LOUISVILLE, Ky. — In the two years since the U.S. Supreme Court overturned the federal right to an abortion, Democrats have wielded the decision and subsequent Republican efforts to restrict abortion rights as a deadly political weapon.
Now, just three months before an election in which the man who appointed the justices who ended Roe v. Wade will once again top the ticket, Republicans are bracing for another onslaught of attack advertisements painting them as villains straight out of “The Handmaid’s Tale.”

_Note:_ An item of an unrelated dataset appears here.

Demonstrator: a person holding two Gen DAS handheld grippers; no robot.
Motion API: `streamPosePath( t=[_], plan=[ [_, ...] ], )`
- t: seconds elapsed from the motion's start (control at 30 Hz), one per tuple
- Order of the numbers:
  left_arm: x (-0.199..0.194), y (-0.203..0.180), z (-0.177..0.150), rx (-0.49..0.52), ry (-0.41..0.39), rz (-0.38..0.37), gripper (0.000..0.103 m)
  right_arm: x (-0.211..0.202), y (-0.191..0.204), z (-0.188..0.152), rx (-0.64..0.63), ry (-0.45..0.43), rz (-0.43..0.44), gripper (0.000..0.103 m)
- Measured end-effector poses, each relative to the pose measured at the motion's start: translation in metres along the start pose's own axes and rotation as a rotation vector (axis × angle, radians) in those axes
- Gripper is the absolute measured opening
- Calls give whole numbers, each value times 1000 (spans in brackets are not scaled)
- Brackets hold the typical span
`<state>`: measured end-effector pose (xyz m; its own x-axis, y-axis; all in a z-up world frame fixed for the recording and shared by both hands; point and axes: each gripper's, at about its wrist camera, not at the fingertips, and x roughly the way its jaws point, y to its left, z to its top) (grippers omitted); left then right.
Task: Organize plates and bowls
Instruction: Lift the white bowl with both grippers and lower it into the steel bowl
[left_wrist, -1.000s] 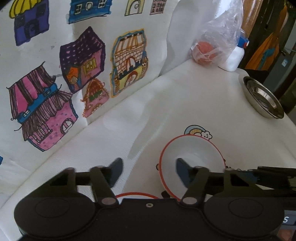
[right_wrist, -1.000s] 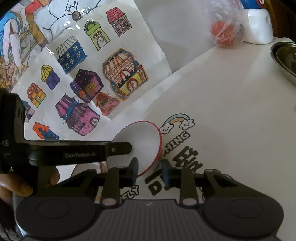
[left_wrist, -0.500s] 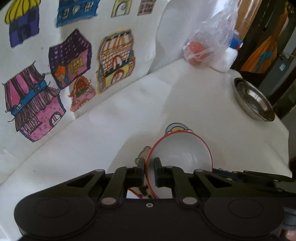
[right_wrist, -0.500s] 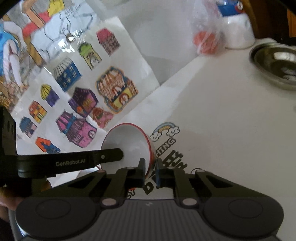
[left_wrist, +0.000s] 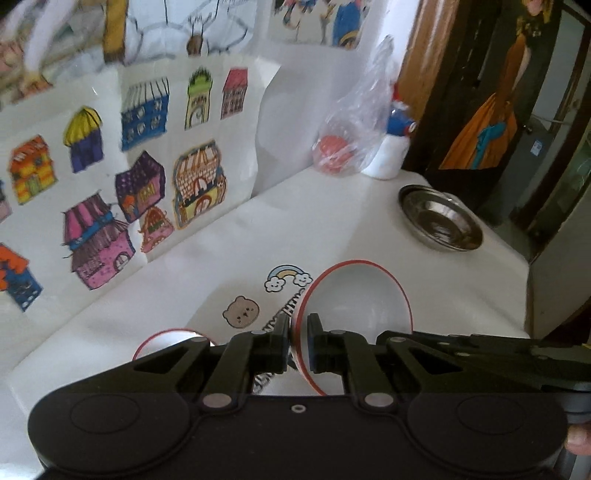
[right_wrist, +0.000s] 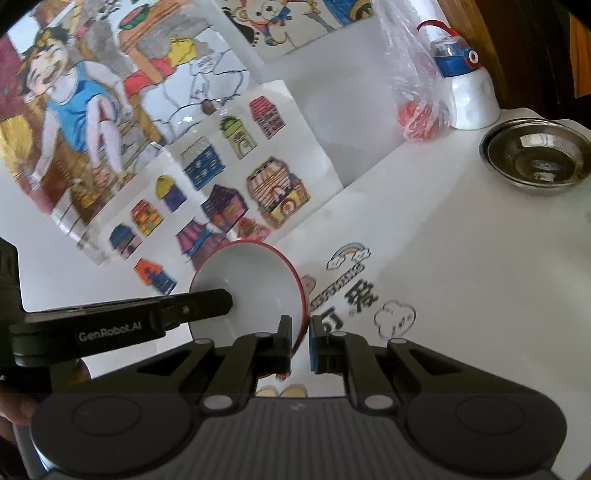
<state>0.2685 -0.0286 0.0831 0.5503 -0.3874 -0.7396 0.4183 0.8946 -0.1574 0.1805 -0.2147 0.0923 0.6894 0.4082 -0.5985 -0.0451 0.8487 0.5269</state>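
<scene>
Counted two red-rimmed white dishes. Found the first, a bowl (left_wrist: 362, 302), tipped up on its edge just on the near side of the rainbow print (left_wrist: 288, 277), gripped from both sides. Clamped on its rim nearest the rainbow print by the left gripper (left_wrist: 299, 339), fingers pinched tight with the red edge between them. Clamped on the rim of the same bowl (right_wrist: 251, 284) by the right gripper (right_wrist: 300, 341) too, red edge running down between its two pads. Cannot tell whether the bowl's lower edge touches the tablecloth (left_wrist: 332, 221).

Found the second red-rimmed dish (left_wrist: 166, 338) lying flat, well to the left of the rainbow print and nearer the camera, past the bear print (left_wrist: 242, 312), partly hidden behind the left gripper's linkage. Too little showing to call it plate or bowl.

Counted two steel dishes (right_wrist: 535, 158), nested one in the other, well beyond the rainbow print (right_wrist: 347, 254) and to its right, near the table edge. Untouched by either gripper.

Counted one clear plastic bag (left_wrist: 347, 144) with something red inside, far behind the rainbow print against the wall. Counted one white bottle with a blue cap (left_wrist: 391, 158), far behind the rainbow print as well, touching the bag's right side.

Counted one sheet of coloured house drawings (left_wrist: 147, 177), upright, behind and left of the rainbow print.
</scene>
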Motion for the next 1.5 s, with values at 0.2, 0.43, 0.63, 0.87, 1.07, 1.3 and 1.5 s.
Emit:
streamPosePath(
  t=[0.2,0.43,0.63,0.87,1.07,1.3,1.5],
  plan=[
    [-36,-13,-23,9,-14,-2,10,-21,13,-22,-36,35,-2,11],
    [-60,-17,-57,8,0,-2,10,-35,27,-58,-92,108,-7,13],
    [-72,-17,-88,4,27,-16,10,-41,28,-80,-130,179,-18,13],
    [-70,-19,-119,8,79,-27,10,-46,32,-91,-176,252,-37,13],
    [-63,-22,-135,18,145,-14,10,-40,38,-91,-220,327,-66,13],
    [-50,-25,-144,35,215,2,11,-26,46,-92,-281,416,-110,13],
    [-41,-24,-144,45,268,17,13,-16,50,-92,-309,462,-125,14]
  ],
)
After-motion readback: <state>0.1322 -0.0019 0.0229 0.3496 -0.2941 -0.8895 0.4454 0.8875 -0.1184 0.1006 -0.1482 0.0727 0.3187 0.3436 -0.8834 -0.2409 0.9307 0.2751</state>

In interviews with legislators from the swing states that will decide the presidency, Republicans said they see Democrats telegraphing their strategy ahead of the electoral stretch run — and they acknowledge that, so far, the GOP has yet to come up with an effective counterpunch.
“It’s the only thing they have to talk about. They’re wrong on inflation, they’re wrong on the border,” Wisconsin Assembly Speaker Robin Vos (R) said in an interview. “We have a challenge on abortion with voters. We haven’t done a very good job.”
Since the Supreme Court’s decision in Dobbs v. Jackson Women’s Health Organization, 14 states have banned virtually all abortions. Another six states have imposed limits on abortions between six and 15 weeks after conception. Even legislators who support abortion restrictions say those laws could put fellow Republicans in swing districts at risk.
“If they push my type of abortion restriction, then they’ll lose and somebody who’s far more liberal in terms of allowing abortion replaces them,” Arizona Sen. John Kavanagh (R) said.
In Kavanagh’s state, Republicans hold the narrowest of majorities in both the state House and Senate. The legislature voted this year to overturn a Civil War-era ban on abortions, passed before Arizona was admitted to the Union, when a small handful of Republicans joined every Democrat to nix the old law.
That vote left a ban on abortions after 15 weeks in place. But this year, Arizona is one of at least seven states — and potentially as many as 11 — in which voters will decide whether to codify abortion rights through ballot measures, at the same time as they vote for legislative candidates.
“Republicans have been largely absent on discussing the abortion policy in a way that is reflective of the modern times we live in,” said Arizona Rep. Matt Gress (R). “Just banning it outright is not going to pan out well. Voters — Republicans, Democrats, independents, men, women — are against complete bans.”
Gress, a freshman who represents a swing district in Scottsdale, was one of the few Republicans to support overturning the 1864 ban. That vote cost him his committee assignments in a move widely seen as retribution from his fellow Republicans.
Gress said Republicans who had called for the end of Roe v. Wade had not counted on what might happen if they got their wish, which the Dobbs decision provided.
“Republicans have hidden behind Roe v. Wade to say, yeah, we need to strike down Roe v. Wade, but didn’t think about the policy consequences that would follow and what the popular sentiment is among the electorate,” he said. “We’ve never really been in a good position when it comes to abortion.”
Democrats have good reason to rely once again on abortion rights as a political message. After the Dobbs decision, Democrats had one of the best midterm elections ever for a party occupying the White House, limiting losses in the U.S. House of Representatives, gaining a seat in the U.S. Senate and winning governorships in three states, including Arizona.
The following year, Virginia Gov. Glenn Youngkin (R) sought to blunt the onslaught by proposing a 15-week abortion ban, one he pitched to voters as a “reasonable” and “common sense” compromise. But Democrats maintained their majority in the Senate and recaptured control of the House of Delegates.
“Every Democrat ran on it,” Virginia Sen. Barbara Favola (D), who has authored several measures protecting abortion rights, said in an interview. “This is the first time in 50 years the U.S. Supreme Court reversed a right, and people got that. They’re worried, they’re worried about their daughters and granddaughters.”
The party is counting on the same strategy working once again this year.
“Behind every abortion ban in the states is a GOP majority. And the thousands of Democratic state legislative candidates knocking doors this summer and fall will be connecting face-to-face with voters about the impacts of these bans and the restrictions on their day-to-day lives,” said Will Rusche, a spokesperson for the Democratic Legislative Campaign Committee.
A spokesperson for the Republican State Leadership Committee did not respond to a request for comment.
Republican legislative leaders signaled they will prosecute a campaign that targets Democrats on border security and the rising cost of living. They will accuse Democrats of allowing abortions late in a pregnancy, after fetal viability, in an effort to paint their rivals as the extremists.
“We should be talking about the fact that we are trying to find a consensus so that not every election is about one topic. The other side doesn’t want that to happen,” Vos said.
But Democrats have settled on a new message, one that seeks to appeal to women voters who might otherwise favor Republican candidates.
“The message that I think crosses party lines is, this is no place for government. That message resonates with moderate independents and with moderate Republicans, because their mantra has been, for years, limited government,” Favola said. “This is no place for government.”